It’s been a horrible year for Research in Motion (Nasdaq: RIMM). First, Apple’s (Nasdaq: AAPL) iPhone and Google’s (Nasdaq: GOOG) Androids simply started taking BlackBerry customers as if free food was being given away during a famine. Now, adding acid to a gaping wound, RIMM’s answer to the smartphone challenge, BlackBerry Torch, has received tepid reviews while the Middle East is banning the use of BlackBerries.
Top tech product review site Engadget (my favorite) issued BlackBerry Torch a weak 6/10 score. Wall Street tech guru Eric Savitz said the new smartphone has a slow processor, a small screen, and is not a game changer. Ouch.
The bottom line is BlackBerry has quickly gone from the most popular PDA of choice to, well, 3rd place.

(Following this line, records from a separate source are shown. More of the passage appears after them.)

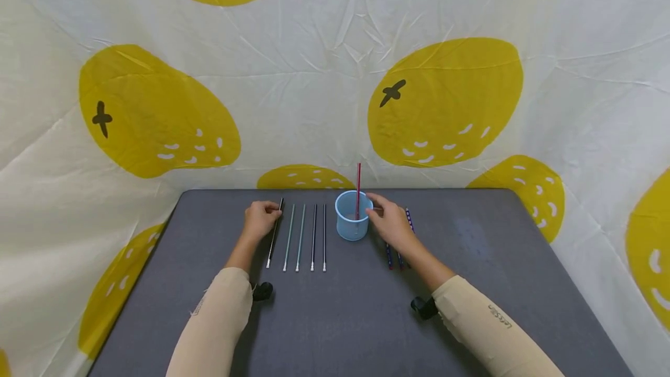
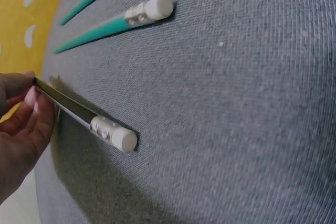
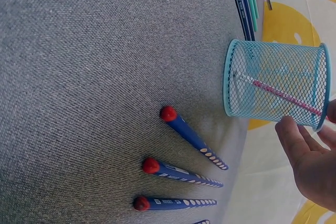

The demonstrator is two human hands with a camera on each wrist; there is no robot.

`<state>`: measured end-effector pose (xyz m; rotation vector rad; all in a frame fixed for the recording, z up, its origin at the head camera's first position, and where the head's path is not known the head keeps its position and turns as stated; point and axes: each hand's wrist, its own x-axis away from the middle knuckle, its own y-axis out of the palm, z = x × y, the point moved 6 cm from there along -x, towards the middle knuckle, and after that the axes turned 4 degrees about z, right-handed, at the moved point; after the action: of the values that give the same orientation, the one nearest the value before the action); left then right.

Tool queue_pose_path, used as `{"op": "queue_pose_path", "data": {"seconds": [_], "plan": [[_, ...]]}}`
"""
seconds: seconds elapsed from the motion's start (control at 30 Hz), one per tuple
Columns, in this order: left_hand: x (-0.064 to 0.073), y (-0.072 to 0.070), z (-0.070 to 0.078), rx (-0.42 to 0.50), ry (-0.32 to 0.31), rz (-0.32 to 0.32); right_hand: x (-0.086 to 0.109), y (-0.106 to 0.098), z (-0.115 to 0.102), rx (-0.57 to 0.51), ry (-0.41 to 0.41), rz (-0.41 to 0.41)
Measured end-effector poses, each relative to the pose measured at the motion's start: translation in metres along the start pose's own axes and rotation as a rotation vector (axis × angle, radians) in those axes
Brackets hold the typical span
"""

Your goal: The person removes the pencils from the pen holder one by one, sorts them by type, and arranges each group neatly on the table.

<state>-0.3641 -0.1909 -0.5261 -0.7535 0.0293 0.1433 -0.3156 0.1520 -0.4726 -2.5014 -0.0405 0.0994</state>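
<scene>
My left hand [image 1: 260,220] pinches a black pencil [image 2: 79,109] with a white eraser near its far end; the eraser end points toward me, close over the table. A light blue mesh pencil cup [image 1: 352,229] stands upright in the middle. My right hand [image 1: 391,224] holds it by the right side of its rim, fingertips against the mesh in the right wrist view. Inside the cup leans a red pencil [image 1: 358,182], its upper end rising above the rim. Two teal pencils [image 1: 289,237] and two dark blue pencils [image 1: 313,237] lie side by side between the left hand and the cup.
Several blue pencils with red ends [image 3: 181,177] lie right of the cup, partly under my right forearm in the head view. The grey table [image 1: 345,324] ends at a patterned cloth [image 1: 314,115] hung behind it. Black wrist straps [image 1: 424,308] stick out from both sleeves.
</scene>
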Motion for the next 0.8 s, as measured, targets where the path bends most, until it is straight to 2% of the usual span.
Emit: {"op": "queue_pose_path", "data": {"seconds": [0.07, 0.13, 0.3, 0.33, 0.47, 0.8], "plan": [[0.001, 0.001, 0.001, 0.002, -0.004, -0.006, 0.000, 0.000, 0.000, -0.005, 0.002, 0.000], [0.002, 0.001, 0.002, -0.003, 0.010, 0.016, 0.000, 0.000, -0.001, -0.002, -0.003, 0.002], [0.006, 0.002, 0.006, -0.030, -0.040, 0.000, 0.001, -0.001, 0.000, 0.021, -0.005, 0.012], [0.007, 0.004, 0.007, -0.042, -0.066, -0.020, 0.002, -0.001, 0.000, 0.025, -0.006, 0.012], [0.008, 0.007, 0.009, -0.068, -0.086, -0.040, 0.002, -0.002, -0.001, 0.014, -0.001, 0.014], [0.008, 0.007, 0.010, -0.073, -0.072, -0.038, 0.003, -0.001, -0.002, 0.022, 0.008, 0.012]]}}
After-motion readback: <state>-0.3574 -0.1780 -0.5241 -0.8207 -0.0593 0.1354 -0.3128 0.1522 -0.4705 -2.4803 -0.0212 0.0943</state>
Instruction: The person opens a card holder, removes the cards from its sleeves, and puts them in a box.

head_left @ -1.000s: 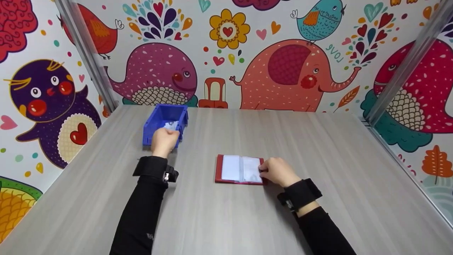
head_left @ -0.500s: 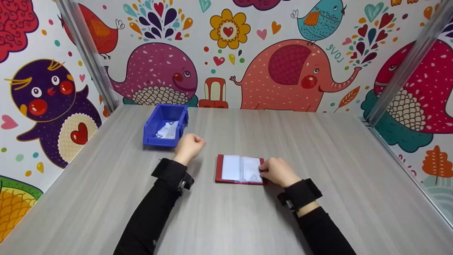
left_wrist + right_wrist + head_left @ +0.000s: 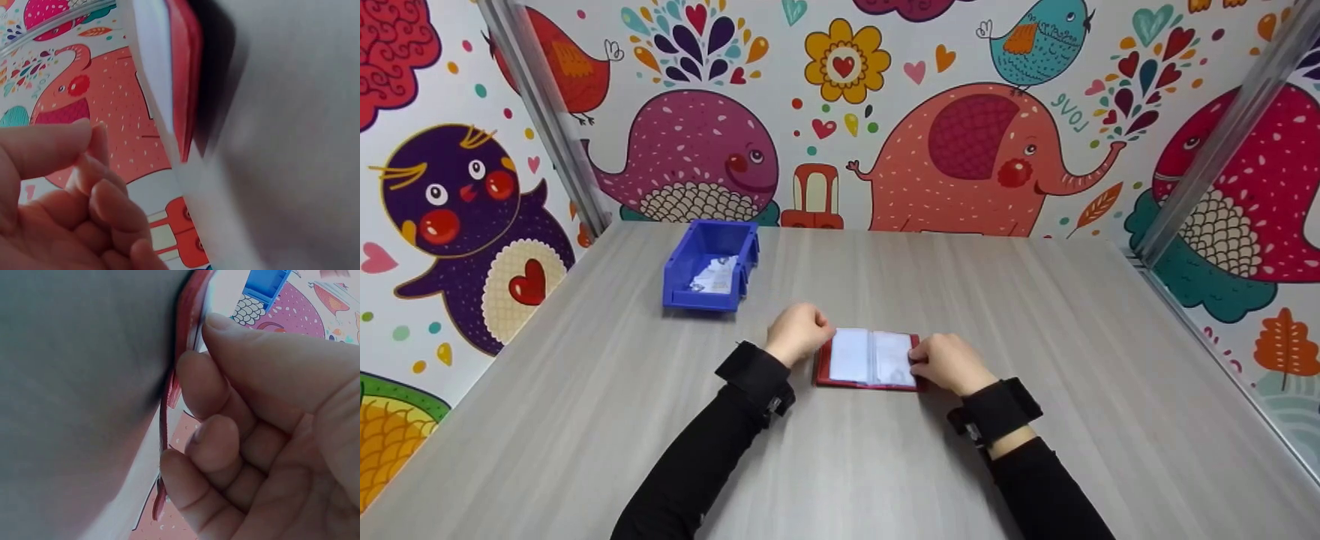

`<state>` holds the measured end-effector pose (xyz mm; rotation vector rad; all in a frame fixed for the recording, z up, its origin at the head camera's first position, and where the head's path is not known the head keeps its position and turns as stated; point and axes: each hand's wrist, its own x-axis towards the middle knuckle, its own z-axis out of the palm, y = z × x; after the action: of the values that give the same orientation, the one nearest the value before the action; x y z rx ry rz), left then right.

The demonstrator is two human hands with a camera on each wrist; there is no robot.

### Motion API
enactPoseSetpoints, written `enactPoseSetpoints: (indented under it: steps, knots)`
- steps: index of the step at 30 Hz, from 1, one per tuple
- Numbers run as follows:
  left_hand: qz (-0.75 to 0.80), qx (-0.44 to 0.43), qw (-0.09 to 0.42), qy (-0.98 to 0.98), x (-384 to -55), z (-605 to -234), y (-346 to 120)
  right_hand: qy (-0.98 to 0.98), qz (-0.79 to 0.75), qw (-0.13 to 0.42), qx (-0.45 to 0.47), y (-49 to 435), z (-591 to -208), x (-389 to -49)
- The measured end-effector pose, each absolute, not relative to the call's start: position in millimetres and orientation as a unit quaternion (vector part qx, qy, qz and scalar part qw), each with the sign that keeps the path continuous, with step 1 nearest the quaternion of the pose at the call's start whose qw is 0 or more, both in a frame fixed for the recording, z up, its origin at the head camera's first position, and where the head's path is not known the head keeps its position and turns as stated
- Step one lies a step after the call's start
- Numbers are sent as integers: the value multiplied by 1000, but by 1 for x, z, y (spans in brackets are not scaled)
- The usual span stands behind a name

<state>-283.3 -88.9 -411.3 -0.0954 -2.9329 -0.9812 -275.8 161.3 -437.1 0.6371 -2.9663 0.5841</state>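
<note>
A red card holder [image 3: 850,358] lies spread on the table, pale plastic sleeves facing up. A grey print shows faintly in its right sleeve. My right hand [image 3: 954,364] pinches its right edge; in the right wrist view the thumb [image 3: 247,349] lies on the sleeve side and the index finger curls at the red edge [image 3: 188,318]. At the holder's upper left corner is my left hand [image 3: 799,332], thumb and index fingertips together. Nothing shows between those tips in the left wrist view, where the red cover edge [image 3: 185,73] stands apart from the fingers [image 3: 115,208].
A blue bin [image 3: 701,301] stands at the back left of the table [image 3: 1005,292], with several white printed cards [image 3: 715,274] inside. Walls with cartoon animals [image 3: 960,165] and metal posts [image 3: 1222,135] border the tabletop.
My left hand has come from the blue bin, right and nearer, to the card holder's upper left corner. The cards in the bin came into view. My right hand has stayed in place.
</note>
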Motion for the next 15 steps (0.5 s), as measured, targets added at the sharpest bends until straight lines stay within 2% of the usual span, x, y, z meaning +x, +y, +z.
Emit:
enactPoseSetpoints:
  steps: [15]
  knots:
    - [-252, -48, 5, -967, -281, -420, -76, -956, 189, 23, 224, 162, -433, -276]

Then, across the globe from RIMM’s Canadian home, the United Arab Emirates and Saudi Arabia have banned BlackBerries because the data encryption does not allow governments to monitor “security threats.” Luckily, India hasn’t yet issued an all out ban on their 8 million BlackBerry users.
So, what does this all mean for investors? Uncertainty. And what does Wall Street hate most? Uncertainty.
Thus, while RIMM dashes to put out fires, we’ll take a seat on the sidelines rather than speculate on whether the damage can be mitigated any time soon.